The decision for a cardiology practice to integrate with a hospital is an arduous task often laced with burdensome financial and business decisions to consider. However, the choice to integrate can result in an alignment of goals between the practice and the hospital, increased physician compensation and greater physician and patient satisfaction, based on results of a survey of cardiologists and cardiology professionals by MedAxiom, a subscription-based resource provider for cardiology practices.
Of the 310 cardiology practice members, 153 responded to the survey. At the time of the survey, 22 practices said they had recently undergone full integration, 70 were considering integration, 42 were not considering integration, eight said they would never consider integration and 12 were in a co-management agreement.
“Integration is a very powerful force in cardiology today,” Patrick White, president of MedAxiom, told Cardiovascular Business News. With financial worry and changes in the fiscal environment, more practices are considering integration as an opportunity, he said.
Interestingly, all 22 practices who had fully integrated with a hospital reported that they would recommend integration to their colleagues. “That’s a pretty powerful statement,” said White.

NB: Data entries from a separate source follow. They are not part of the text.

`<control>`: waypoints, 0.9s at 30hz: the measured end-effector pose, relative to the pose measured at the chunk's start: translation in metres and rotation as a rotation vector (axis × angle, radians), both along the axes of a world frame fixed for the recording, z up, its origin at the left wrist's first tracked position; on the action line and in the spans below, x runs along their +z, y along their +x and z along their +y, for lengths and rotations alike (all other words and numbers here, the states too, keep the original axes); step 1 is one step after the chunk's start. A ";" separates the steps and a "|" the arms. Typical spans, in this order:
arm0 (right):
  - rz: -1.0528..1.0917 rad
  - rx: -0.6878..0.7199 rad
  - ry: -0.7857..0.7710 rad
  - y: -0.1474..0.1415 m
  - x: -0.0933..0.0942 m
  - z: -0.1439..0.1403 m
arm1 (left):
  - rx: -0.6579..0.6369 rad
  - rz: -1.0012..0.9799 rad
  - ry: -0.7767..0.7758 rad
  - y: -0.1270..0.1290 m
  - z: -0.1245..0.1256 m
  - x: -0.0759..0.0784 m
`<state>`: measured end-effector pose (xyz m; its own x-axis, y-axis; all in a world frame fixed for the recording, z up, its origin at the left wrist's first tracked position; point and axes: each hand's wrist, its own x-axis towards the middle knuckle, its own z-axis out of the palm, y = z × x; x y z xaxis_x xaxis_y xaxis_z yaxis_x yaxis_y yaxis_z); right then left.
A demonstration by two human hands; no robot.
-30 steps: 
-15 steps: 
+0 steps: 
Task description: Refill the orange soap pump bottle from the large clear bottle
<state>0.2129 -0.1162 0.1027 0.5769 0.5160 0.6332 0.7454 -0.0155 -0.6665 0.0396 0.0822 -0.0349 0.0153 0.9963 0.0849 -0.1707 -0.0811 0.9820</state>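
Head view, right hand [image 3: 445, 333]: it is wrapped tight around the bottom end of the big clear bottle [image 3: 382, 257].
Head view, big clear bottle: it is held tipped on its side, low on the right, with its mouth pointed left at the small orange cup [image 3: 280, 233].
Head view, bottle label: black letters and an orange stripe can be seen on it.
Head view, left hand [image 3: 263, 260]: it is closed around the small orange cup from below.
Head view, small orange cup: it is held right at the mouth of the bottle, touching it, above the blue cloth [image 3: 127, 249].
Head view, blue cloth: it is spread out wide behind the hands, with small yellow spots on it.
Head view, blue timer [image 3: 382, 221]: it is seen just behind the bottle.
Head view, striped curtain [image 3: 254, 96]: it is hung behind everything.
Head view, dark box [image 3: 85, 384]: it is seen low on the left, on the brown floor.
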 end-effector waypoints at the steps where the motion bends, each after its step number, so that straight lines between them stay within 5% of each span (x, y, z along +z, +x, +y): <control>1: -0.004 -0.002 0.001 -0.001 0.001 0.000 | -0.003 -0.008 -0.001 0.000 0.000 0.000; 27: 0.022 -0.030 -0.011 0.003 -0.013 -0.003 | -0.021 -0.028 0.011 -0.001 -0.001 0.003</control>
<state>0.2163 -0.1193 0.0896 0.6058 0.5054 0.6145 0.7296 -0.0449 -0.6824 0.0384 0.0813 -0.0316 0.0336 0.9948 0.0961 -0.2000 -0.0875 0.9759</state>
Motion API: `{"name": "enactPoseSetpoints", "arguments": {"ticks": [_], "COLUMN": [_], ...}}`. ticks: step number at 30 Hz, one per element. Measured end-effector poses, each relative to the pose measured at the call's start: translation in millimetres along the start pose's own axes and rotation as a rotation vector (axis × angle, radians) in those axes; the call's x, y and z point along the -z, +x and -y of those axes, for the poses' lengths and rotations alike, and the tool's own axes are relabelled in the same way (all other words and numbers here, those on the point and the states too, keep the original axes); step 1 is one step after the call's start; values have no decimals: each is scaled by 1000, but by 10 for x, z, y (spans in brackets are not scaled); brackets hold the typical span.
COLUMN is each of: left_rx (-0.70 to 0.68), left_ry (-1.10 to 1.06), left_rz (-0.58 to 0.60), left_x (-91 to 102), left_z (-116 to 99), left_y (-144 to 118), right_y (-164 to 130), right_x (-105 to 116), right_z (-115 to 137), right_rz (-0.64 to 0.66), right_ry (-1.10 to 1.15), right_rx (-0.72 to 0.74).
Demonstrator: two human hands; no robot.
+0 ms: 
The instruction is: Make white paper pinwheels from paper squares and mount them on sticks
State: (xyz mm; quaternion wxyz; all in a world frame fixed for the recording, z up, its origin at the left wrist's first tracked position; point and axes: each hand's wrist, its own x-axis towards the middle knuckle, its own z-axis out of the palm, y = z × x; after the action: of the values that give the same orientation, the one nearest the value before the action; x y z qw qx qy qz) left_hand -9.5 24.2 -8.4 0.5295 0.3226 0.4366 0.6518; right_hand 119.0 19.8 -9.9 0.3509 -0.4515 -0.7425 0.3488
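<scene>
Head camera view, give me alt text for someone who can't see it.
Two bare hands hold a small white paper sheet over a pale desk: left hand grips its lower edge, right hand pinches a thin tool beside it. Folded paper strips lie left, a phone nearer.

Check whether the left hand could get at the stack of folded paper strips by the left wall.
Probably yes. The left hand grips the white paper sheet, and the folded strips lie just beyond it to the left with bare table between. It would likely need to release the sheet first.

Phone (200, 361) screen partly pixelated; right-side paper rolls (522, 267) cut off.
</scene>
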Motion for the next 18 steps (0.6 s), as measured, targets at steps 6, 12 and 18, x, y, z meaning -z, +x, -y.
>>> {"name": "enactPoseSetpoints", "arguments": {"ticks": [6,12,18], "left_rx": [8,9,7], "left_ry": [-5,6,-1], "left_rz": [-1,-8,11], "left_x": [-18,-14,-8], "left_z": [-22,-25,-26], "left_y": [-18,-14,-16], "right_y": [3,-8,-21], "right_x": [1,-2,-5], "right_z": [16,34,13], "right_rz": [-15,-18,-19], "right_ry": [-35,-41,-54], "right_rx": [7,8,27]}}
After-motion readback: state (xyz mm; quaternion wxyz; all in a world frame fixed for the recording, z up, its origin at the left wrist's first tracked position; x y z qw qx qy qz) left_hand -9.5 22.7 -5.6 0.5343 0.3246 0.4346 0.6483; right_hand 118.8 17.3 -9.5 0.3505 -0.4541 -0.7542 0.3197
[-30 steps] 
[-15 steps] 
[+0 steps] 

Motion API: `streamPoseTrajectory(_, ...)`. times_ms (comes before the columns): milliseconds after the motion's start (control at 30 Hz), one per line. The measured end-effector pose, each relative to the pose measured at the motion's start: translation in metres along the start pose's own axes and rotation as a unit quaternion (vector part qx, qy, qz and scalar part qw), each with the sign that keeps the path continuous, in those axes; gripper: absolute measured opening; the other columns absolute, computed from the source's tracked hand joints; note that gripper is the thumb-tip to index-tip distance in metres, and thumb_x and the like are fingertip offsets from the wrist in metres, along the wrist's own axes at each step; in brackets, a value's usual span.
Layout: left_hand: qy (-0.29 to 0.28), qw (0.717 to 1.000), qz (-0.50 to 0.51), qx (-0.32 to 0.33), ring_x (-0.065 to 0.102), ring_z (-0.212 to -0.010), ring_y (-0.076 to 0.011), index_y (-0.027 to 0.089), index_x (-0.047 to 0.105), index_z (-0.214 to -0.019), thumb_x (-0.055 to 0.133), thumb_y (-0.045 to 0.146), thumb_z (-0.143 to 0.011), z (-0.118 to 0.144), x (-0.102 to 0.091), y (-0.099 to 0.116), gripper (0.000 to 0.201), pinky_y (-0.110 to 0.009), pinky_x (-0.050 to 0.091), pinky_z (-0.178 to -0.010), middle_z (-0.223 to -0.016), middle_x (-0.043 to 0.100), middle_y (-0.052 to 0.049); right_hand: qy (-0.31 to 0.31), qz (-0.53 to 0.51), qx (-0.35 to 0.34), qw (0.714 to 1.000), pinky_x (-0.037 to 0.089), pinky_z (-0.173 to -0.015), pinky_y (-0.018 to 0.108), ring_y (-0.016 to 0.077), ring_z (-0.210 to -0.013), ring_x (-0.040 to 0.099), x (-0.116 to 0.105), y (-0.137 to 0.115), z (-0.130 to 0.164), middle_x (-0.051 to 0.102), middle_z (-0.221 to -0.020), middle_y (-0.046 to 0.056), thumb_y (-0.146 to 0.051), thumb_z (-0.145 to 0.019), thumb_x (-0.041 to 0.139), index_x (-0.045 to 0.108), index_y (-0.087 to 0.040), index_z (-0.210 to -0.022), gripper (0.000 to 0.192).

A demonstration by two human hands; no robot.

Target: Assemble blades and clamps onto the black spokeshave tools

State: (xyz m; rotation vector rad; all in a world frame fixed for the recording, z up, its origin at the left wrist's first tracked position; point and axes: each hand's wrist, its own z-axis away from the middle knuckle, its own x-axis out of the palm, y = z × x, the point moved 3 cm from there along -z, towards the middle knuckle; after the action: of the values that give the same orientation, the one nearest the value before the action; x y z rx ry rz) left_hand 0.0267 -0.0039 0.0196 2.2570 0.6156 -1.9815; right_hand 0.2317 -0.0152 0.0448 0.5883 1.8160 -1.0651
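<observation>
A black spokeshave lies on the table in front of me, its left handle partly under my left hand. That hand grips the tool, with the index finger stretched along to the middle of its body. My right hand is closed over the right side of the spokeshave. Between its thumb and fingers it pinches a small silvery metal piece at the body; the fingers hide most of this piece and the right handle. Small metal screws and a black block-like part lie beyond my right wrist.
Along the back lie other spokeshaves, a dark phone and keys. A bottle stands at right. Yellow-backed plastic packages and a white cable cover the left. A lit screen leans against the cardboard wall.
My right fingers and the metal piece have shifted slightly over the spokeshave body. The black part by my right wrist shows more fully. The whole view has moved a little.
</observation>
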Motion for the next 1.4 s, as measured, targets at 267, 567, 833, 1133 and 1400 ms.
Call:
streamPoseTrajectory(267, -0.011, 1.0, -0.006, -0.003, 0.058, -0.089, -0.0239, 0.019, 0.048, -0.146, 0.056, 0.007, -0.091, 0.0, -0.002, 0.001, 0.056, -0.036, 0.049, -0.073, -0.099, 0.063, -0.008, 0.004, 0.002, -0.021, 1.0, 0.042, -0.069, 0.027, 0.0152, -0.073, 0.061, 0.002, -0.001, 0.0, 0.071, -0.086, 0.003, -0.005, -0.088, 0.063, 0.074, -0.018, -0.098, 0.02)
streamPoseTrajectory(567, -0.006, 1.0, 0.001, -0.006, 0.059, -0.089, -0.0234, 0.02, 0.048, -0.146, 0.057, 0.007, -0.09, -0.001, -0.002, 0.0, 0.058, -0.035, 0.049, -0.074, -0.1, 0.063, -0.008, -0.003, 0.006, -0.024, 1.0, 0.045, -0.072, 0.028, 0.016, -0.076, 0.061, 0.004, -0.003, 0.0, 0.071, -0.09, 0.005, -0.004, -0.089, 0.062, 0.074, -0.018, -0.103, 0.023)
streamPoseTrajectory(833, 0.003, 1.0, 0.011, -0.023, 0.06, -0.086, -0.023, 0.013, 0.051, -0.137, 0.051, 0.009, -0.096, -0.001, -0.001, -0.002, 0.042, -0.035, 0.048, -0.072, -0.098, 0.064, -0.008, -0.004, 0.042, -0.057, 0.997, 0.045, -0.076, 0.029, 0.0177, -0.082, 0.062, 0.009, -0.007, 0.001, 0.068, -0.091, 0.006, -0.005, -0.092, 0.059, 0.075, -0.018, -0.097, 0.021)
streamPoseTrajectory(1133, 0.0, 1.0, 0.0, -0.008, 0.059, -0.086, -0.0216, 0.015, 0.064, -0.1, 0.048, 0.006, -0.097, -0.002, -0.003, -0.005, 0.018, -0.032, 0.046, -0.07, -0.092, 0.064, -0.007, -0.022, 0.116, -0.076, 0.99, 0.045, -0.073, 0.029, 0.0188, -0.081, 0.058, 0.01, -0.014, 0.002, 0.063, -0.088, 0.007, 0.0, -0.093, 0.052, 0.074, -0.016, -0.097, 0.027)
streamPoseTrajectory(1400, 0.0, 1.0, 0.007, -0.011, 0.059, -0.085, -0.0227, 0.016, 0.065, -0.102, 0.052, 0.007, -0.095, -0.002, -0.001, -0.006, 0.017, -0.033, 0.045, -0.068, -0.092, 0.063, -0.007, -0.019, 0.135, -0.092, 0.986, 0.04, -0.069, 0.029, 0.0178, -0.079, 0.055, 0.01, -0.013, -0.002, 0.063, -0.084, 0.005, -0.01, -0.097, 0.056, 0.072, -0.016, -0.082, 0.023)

“Anecdotally, what some of the members said was that they entered the deal with much trepidation, but after a couple years, they saw increased quality of the hospital and an increase in hospital performance,” he said.
Of practices that had integrated, the three major problems they faced prior to integration were declines in physician compensation (86 percent) and testing revenues (59 percent) and the inability to recruit employees due to compensation issues (36 percent).
“In cardiology there are some pretty significant changes that impact the physician group from a financial perspective and then there are some regulatory and legislative issues to deal with as well,” White explained.
During the survey, the three top reasons for seeing the need to integrate from those who had already undergone the process was the belief that reimbursement trends favored hospital-based environments (63 percent), that they would gather better capital growth for the cardiovascular service line (CVSL) (54 percent) and have a better ability to reach goals (45 percent).
However, talks of integration moved beyond just financial concerns, and practices asserted that their decision spawned from beliefs that they would gain better protection from the competitive market.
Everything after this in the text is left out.